China will target an economic growth of seven percent this year, marginally lower than last year's goal of seven-and-a-half percent, Chinese Premier Li Keqiang said in parliament on Thursday citing a government work report.
"Over the past year, the international and domestic environments faced by China in its development have been complicated and challenging. The road to global economic recovery has been rough, with many ups and downs, and the performance of the major economies has been divergent," the government study said, according to a People's Daily report.
"Downward pressure on China's economy has continued to mount, and we have faced an array of interwoven difficulties and challenges," it added.
In the 35 years between 1978 and 2013, annual growth of the Chinese economy averaged close to 10 percent.

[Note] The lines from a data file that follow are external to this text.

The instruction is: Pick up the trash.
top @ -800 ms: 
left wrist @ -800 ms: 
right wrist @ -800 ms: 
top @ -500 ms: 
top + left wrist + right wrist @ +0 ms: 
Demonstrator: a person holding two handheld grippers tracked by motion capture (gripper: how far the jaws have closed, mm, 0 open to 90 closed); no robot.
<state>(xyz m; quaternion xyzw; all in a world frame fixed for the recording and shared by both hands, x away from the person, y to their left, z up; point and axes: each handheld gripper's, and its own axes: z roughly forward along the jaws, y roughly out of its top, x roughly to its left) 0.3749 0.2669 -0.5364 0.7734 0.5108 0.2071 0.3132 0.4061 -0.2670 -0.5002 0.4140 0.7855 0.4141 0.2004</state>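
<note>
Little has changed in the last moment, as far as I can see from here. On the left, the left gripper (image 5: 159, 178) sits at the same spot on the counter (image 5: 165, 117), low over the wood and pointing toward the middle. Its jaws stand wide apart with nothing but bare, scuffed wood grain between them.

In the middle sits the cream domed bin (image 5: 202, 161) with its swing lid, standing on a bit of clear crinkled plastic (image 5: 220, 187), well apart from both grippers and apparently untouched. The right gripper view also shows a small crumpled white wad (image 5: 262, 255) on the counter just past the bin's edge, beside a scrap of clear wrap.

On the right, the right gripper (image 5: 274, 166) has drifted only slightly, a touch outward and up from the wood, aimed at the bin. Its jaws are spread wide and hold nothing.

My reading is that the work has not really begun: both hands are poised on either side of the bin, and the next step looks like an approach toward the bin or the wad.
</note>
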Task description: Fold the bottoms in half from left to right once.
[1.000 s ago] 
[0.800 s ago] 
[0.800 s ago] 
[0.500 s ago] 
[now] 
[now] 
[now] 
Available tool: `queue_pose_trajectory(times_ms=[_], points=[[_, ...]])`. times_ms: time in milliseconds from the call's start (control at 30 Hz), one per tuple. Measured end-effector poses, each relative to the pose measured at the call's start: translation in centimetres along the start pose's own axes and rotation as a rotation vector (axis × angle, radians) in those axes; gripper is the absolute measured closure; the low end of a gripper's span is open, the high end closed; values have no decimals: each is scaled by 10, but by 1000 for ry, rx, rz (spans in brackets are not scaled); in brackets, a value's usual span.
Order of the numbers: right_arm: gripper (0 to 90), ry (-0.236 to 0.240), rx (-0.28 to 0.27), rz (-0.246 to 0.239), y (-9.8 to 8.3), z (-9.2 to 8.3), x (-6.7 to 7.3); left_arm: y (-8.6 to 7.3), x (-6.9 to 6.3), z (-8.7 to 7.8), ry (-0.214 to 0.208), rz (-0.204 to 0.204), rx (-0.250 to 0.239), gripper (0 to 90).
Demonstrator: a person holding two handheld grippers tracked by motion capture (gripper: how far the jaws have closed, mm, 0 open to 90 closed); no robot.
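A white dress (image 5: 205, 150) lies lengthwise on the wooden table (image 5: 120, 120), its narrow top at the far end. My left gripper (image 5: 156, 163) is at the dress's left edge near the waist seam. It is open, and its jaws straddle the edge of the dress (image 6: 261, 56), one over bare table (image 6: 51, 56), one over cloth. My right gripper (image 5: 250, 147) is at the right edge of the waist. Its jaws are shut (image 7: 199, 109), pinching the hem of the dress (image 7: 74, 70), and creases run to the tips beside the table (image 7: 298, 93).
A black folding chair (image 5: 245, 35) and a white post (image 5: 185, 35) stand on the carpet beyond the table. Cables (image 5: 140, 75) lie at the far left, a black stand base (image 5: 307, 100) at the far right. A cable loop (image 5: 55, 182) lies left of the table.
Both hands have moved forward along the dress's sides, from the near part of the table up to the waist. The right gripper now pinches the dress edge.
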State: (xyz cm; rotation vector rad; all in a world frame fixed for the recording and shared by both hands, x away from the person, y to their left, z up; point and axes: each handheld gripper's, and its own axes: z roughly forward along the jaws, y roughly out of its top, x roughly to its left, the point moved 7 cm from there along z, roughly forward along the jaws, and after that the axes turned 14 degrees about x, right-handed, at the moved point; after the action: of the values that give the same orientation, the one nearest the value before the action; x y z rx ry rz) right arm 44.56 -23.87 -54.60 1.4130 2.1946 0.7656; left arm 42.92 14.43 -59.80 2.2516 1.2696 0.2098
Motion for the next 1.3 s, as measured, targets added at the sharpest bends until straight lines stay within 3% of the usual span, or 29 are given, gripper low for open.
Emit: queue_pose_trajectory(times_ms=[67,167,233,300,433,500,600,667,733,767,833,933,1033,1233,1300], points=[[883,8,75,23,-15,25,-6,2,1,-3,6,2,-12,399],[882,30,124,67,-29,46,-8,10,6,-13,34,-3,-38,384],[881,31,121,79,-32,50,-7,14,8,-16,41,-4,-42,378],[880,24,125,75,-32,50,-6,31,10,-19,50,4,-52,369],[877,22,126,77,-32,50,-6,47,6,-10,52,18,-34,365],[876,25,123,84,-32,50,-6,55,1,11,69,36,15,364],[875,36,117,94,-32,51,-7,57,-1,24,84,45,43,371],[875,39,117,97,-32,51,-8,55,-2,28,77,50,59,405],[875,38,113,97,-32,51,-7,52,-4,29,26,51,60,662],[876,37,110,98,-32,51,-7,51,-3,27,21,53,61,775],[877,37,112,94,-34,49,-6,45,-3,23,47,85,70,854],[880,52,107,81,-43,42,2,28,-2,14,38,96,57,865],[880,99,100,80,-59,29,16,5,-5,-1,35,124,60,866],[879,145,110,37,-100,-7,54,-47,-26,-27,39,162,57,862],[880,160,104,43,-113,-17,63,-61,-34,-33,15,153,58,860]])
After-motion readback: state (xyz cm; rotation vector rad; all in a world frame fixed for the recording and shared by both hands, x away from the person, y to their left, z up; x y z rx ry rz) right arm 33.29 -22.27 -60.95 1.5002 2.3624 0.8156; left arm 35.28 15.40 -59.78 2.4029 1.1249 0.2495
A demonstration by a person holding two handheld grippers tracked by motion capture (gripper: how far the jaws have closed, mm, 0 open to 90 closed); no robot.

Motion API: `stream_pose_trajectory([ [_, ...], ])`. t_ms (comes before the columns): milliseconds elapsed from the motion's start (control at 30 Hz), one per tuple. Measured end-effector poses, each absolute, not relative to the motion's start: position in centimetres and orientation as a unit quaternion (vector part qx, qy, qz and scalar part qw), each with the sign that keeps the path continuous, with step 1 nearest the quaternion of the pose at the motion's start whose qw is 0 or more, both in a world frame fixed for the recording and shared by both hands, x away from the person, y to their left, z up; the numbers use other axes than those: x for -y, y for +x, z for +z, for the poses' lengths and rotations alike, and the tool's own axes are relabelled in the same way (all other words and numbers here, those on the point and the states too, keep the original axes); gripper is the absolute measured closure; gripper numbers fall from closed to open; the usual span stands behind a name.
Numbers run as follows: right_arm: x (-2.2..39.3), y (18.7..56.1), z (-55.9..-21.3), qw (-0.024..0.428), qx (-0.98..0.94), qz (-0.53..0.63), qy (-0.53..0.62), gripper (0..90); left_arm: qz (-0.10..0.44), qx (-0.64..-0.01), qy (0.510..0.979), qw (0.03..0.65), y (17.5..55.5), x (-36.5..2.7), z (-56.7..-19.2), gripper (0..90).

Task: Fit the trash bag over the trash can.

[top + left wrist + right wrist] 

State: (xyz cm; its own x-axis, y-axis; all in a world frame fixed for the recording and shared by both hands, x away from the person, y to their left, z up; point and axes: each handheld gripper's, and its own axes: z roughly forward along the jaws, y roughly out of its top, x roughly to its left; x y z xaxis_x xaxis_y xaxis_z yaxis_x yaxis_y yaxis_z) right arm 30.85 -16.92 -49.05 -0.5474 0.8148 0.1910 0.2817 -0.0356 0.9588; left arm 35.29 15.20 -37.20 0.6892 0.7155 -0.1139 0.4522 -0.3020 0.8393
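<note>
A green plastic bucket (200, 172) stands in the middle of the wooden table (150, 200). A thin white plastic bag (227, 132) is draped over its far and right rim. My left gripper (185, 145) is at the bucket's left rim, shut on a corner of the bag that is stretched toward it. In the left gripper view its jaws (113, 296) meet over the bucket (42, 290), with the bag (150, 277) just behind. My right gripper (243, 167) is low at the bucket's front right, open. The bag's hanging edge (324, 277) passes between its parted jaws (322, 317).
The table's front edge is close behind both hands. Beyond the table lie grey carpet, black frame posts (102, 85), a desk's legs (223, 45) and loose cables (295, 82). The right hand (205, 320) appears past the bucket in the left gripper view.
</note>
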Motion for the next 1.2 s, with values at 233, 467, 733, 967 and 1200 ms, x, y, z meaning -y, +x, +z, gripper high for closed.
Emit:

However, the "good old days" had to end, with growth decelerating to 7.7 percent in 2012 and 2013, the report said.
The target growth rate of approximately seven percent "takes into consideration what is needed and what is possible".
"This target is both aligned with our goal of building a moderately prosperous society in all respects and is appropriate in terms of the need to grow and upgrade our economy," the study report noted.
"If China's economy can grow at this rate for a relatively long time, we will secure a more solid material foundation for modernisation," it added.
The shrinking Chinese economy could still maintain a medium-to-high speed of growth and achieve a medium-to-high level of development as well, according to the work report.
The Chinese government has been trying to boost domestic demand amid falling exports to shore up economic growth, which has slowed down to a state that is called the "new normal".
The term "new normal" gained currency in China in May 2014, when President Xi Jinping, during an inspection tour of Central China's Henan province, described the need to adapt and remain cool-headed as growth slowed.